Compute the Internet checksum of a byte slice in one shot. Returns the 16-bit one's-complement checksum in network byte order. The checksum field in the input should be set to zero before calling.

### `Checksum`

An incremental checksum calculator.

| Method                           | Description                                                  |
| -------------------------------- | ------------------------------------------------------------ |
| `Checksum::new()`                | Create a new calculator with accumulator initialized to zero |
| `update(&mut self, data: &[u8])` | Feed a slice of data into the running checksum               |
| `finalize(self) -> u16`          | Consume the calculator and return the 16-bit checksum        |
| `reset(&mut self)`               | Reset the calculator to its initial state                    |

## Performance

Benchmarks run on Linux x86_64 with Rust 1.94 (`-C opt-level=3 -C lto=fat -C codegen-units=1`).

### One-shot Checksum (`checksum`)

| Bytes |  ip4sum | internet-checksum |    Ratio |
| ----: | ------: | ----------------: | -------: |
|    20 |  7.2 ns |           33.6 ns | **4.7x** |
|    40 |  6.8 ns |           37.5 ns | **5.5x** |
|    64 |  6.0 ns |            9.7 ns | **1.6x** |
|   128 | 10.3 ns |           14.6 ns | **1.4x** |
|   256 | 13.3 ns |           25.4 ns | **1.9x** |
|   512 | 10.6 ns |           79.0 ns | **7.5x** |
|  1000 | 25.6 ns |           84.8 ns | **3.3x** |
|  1500 | 24.3 ns |          126.2 ns | **5.2x** |

### Incremental Checksum (`Checksum` struct)

| Bytes |  ip4sum | internet-checksum |    Ratio |
| ----: | ------: | ----------------: | -------: |
|    20 |  4.3 ns |           20.0 ns | **4.7x** |
|    64 |  6.8 ns |           10.1 ns | **1.5x** |
|   256 |  6.4 ns |           25.7 ns | **4.0x** |
|  1500 | 23.9 ns |          145.2 ns | **6.1x** |

### Multi-feed Incremental (20B header + 1480B payload)

|  ip4sum | internet-checksum |    Ratio |
| ------: | ----------------: | -------: |
| 25.3 ns |          140.0 ns | **5.5x** |

### Rust vs C Comparison

The Rust and C implementations use the same algorithm: a 64-bit wide accumulator with 32-bit reads in native byte order, deferring the carry fold and endian swap to a single final step.

The performance difference between the two comes down to how each compiler optimizes the same logical pattern.
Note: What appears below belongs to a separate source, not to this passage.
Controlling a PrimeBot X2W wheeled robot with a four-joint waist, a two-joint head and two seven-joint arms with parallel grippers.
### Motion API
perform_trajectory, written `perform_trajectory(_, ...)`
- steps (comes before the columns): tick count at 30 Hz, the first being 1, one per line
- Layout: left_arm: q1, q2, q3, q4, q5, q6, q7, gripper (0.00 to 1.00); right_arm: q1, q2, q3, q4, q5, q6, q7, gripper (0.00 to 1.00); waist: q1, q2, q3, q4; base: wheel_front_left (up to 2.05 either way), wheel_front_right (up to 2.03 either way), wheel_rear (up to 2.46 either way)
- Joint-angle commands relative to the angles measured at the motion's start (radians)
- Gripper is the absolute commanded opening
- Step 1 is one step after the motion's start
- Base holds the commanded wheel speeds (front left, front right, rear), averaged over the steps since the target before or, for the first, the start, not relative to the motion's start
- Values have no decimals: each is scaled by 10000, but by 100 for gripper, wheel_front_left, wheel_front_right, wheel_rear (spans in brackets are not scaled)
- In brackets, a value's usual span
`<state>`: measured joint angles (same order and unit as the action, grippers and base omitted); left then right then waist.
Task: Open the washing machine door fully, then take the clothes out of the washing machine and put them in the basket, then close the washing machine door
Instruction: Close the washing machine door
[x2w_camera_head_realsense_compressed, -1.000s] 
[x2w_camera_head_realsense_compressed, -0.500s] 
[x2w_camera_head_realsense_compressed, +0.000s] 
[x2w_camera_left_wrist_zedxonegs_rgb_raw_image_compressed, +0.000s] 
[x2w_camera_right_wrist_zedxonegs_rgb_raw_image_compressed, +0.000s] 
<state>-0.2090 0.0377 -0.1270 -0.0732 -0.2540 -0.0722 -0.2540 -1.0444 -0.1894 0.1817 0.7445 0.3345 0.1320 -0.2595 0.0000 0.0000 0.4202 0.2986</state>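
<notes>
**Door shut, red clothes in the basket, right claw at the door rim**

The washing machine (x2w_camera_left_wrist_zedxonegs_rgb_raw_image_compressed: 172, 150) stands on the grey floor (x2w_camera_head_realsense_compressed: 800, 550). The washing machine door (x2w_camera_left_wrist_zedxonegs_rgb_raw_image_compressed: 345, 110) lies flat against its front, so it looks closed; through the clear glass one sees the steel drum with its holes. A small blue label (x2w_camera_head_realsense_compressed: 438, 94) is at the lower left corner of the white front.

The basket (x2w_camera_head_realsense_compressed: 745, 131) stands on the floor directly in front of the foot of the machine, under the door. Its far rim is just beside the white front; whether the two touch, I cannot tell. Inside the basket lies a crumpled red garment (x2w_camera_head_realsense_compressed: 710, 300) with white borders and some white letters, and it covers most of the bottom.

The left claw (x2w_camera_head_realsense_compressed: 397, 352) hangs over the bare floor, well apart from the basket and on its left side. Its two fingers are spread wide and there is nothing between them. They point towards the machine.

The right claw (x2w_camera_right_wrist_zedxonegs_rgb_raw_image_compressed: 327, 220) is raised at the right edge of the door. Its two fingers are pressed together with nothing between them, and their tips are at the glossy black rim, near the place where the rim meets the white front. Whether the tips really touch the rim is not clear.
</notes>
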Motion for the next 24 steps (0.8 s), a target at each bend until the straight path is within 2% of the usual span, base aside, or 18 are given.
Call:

Rust's LLVM backend and C compilers (GCC, Clang, MSVC) apply different register allocation, loop vectorization, and instruction scheduling strategies to identical source-level logic. In practice, the Rust version compiled with `-C lto=fat -C codegen-units=1` tends to produce tighter inner loops because the whole-program optimization can inline and specialize more aggressively, while the C version is no slouch either and benefits from decades of loop optimization in mature C compilers.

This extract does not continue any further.